Patronlar vs. İşçiler: Salgın Nedeniyle Kim Hangi Hakka Sahip? – Av. Engin Kara
Koronavirüs salgınının yaygınlaşmasıyla birlikte başta turizm, yiyecek-içecek, kültür-sanat gibi işler olmak üzere pek çok sektörde çalışmalar aksadı, işler durma noktasına geldi. Kafeler, restoranlar kapatılmış durumda ya da çok sınırlı bir hizmet sağlıyorlar. Pek çok işveren, bu durumu fırsat bilerek ücretsiz izin, işten çıkarma gibi hamlelere girişiyor. Peki, İş Kanunu hangi durum için neyi öngörmüş, kim hangi hakka sahip? Ve bugün içinden geçtiğimiz durumun niteliği de göz önüne alınırsa kanundaki düzenlemelerin ötesinde hangi önlemlerin hayata geçirilmesi gerekiyor? Bu iki meseleyi birleştirmezsek, değerlendirmelerimiz eksik kalacaktır.
Söz gelimi, başkalarının yanı sıra, Birleşik Metal-İş sendikasının Çalışma ve Toplum dergisinin Genel Yayın Yönetmeni de olan hukukçu Dr. Murat Özveri, sosyal medya hesabında ve sendika.org’a verdiği röportajda, sadece bu bilgileri aktarmakla yetinerek kendisini teknik bir işlevle sınırlamış. Ne var ki bu dönemde mevcut düzenlemelerin ötesini talep etmeyen her çaba teknik olarak bile eksik kalıyor.
1 – Yıllık İzinlerde İşverenin Yetki Alanı
Eğer işçinin yıllık ücretli izin hakkı mevcutsa, bunun zamanlaması nihai olarak işverenin yetki alanındadır. Yıllık ücretli izin hakkı mevcut olan işçiler açısından bu hakkın kullandırılması, pratikte işçi açısından son derece işlevsiz olsa da ne yazık ki kanunen mümkün.
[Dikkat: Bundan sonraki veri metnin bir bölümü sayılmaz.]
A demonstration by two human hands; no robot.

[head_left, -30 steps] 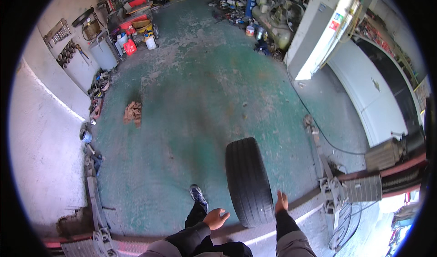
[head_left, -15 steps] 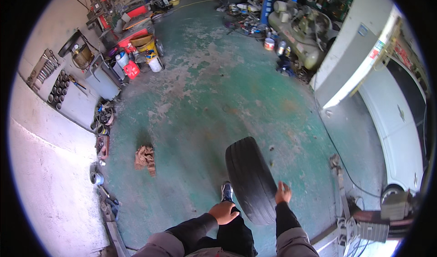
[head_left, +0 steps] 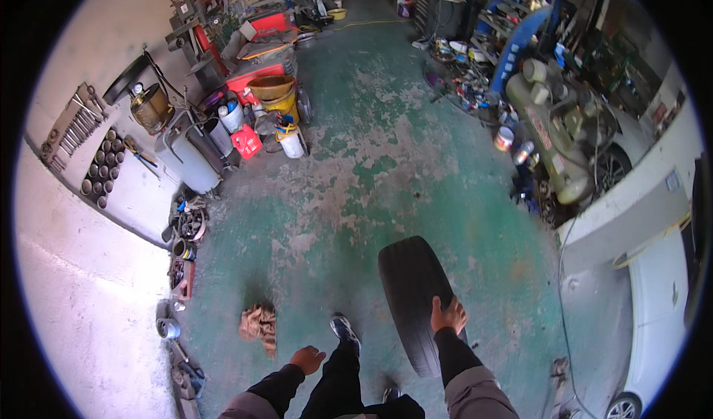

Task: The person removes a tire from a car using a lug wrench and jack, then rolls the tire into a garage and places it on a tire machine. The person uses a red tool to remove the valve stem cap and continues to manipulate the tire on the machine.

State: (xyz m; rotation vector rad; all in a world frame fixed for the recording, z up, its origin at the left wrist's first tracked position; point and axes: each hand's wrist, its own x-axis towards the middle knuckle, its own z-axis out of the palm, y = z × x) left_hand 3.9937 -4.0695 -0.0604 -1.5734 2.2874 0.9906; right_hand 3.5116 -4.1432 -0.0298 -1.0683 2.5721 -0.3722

2 – Ücretsiz İzin Zorunlu Mu?
Ücretsiz izne dair kanunda özel hususlardaki (yol izni, doğum izni gibi) düzenlemeler dışında bir düzenleme bulunmuyor. İş Kanunu’nun 53. maddesine göre her işçi, işyerinde 1 yıllık çalışma süresini tamamladıktan sonra yıllık ücretli izin hakkına sahiptir.
Bunlar dışındaki her türlü ücretsiz izin işçi ile işverenin anlaşmasına bağlıdır. Güncel olayda, patronların işçileri ücretsiz izne çıkartması için işçilerin onayını alması şarttır.
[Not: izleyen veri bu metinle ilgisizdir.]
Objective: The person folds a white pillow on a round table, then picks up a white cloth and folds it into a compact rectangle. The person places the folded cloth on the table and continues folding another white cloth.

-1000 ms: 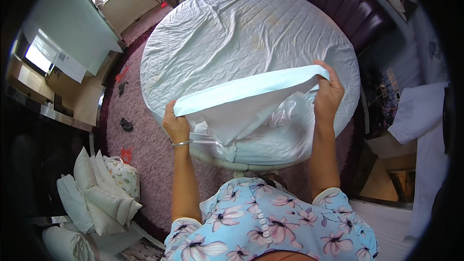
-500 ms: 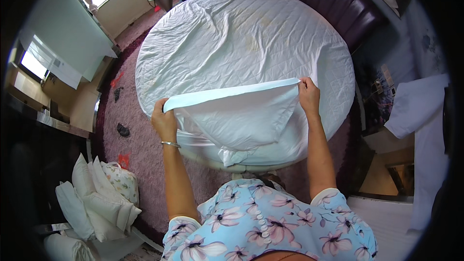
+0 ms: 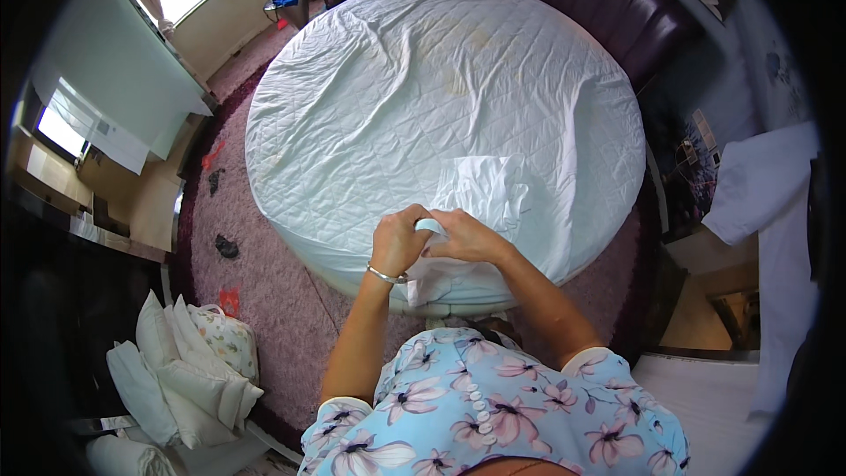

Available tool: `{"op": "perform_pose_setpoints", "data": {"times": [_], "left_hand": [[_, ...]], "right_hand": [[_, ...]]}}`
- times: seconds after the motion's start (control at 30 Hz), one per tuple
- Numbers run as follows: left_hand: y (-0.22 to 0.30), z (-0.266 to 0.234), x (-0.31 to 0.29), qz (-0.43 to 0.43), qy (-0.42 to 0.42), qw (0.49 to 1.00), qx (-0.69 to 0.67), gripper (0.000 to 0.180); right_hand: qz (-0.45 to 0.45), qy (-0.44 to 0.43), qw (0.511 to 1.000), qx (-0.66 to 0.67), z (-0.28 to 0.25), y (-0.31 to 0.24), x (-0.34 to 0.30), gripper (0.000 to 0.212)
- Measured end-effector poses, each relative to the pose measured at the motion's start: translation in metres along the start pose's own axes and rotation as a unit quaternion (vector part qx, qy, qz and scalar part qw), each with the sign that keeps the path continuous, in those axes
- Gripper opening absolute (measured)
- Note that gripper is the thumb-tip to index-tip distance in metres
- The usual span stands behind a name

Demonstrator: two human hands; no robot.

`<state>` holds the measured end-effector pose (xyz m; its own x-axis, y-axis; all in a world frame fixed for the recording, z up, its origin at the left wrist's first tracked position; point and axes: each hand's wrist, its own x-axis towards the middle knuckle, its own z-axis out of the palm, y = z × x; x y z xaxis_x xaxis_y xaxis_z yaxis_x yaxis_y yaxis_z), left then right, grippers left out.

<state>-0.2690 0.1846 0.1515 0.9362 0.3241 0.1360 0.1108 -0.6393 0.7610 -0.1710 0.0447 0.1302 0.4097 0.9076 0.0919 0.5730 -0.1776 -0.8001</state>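
A white pillowcase [image 3: 485, 187] lies crumpled on the near part of a round bed [image 3: 352, 150], with part of it hanging over the bed's front edge. Its gathered hem is bunched between my two hands, which meet at the middle. My left hand [image 3: 401, 240], with a silver bangle at the wrist, is closed around the hem. Pressed close beside it, my right hand [image 3: 469, 236] grips the same bunched cloth. Most fingertips are hidden behind the hands. Under the cloth, the bed wears a wrinkled white quilted cover.
Bare white pillows [image 3: 194, 379] are piled at the lower left beside a floral-patterned bag [image 3: 220, 339]. Dark scraps [image 3: 226, 247] and a red piece [image 3: 229, 302] lie on the purple carpet [image 3: 273, 300]. White linen [image 3: 758, 185] hangs at the right. A dark padded headboard [image 3: 599, 0] curves behind the bed.
My hands have come together from wide apart. The hem that was stretched taut between them is now bunched up, and the pillowcase has dropped onto the bed in folds.
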Motion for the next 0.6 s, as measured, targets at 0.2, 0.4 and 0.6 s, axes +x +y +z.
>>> {"op": "perform_pose_setpoints", "data": {"times": [0.2, 0.4, 0.6], "left_hand": [[0.004, -0.002, -0.014, -0.032, 0.019, 0.984, -0.177, 0.033], [-0.027, 0.021, -0.025, -0.051, 0.004, 0.958, -0.282, 0.02], [0.001, 0.002, -0.022, -0.047, 0.032, 0.968, -0.244, 0.016]], "right_hand": [[0.113, 0.068, 0.974, 0.183, -0.018, -0.016, -0.004, 0.03], [0.064, 0.133, 0.959, 0.243, -0.035, -0.026, -0.002, 0.019], [0.008, 0.121, 0.965, 0.232, -0.04, -0.027, -0.007, 0.01]]}}
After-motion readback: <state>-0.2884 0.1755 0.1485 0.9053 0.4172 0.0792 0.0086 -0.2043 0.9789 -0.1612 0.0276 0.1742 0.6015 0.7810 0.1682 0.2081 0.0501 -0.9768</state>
İşverenin işçileri onayları olmadan ücretsiz izne zorlaması durumunda İş Kanunu m. 24 uyarınca işçinin haklı nedenle derhal fesih hakkı söz konusu olacaktır. Bu durumda işçi kıdem tazminatı ve diğer alacaklarına hak kazanacaktır. İhbar tazminatı, bu durumda söz konusu olmaz.
İşveren, işçiyi ücretsiz izne çıkmayı kabul etmediği için işten çıkarma hakkına sahip değildir. Bu sebeple işten çıkarma yaşanırsa işverenin gerçekleştirdiği fesih geçersiz sayılacak ve işçi kıdem tazminatı, ihbar tazminatı ve diğer alacaklarına hak kazanacaktır.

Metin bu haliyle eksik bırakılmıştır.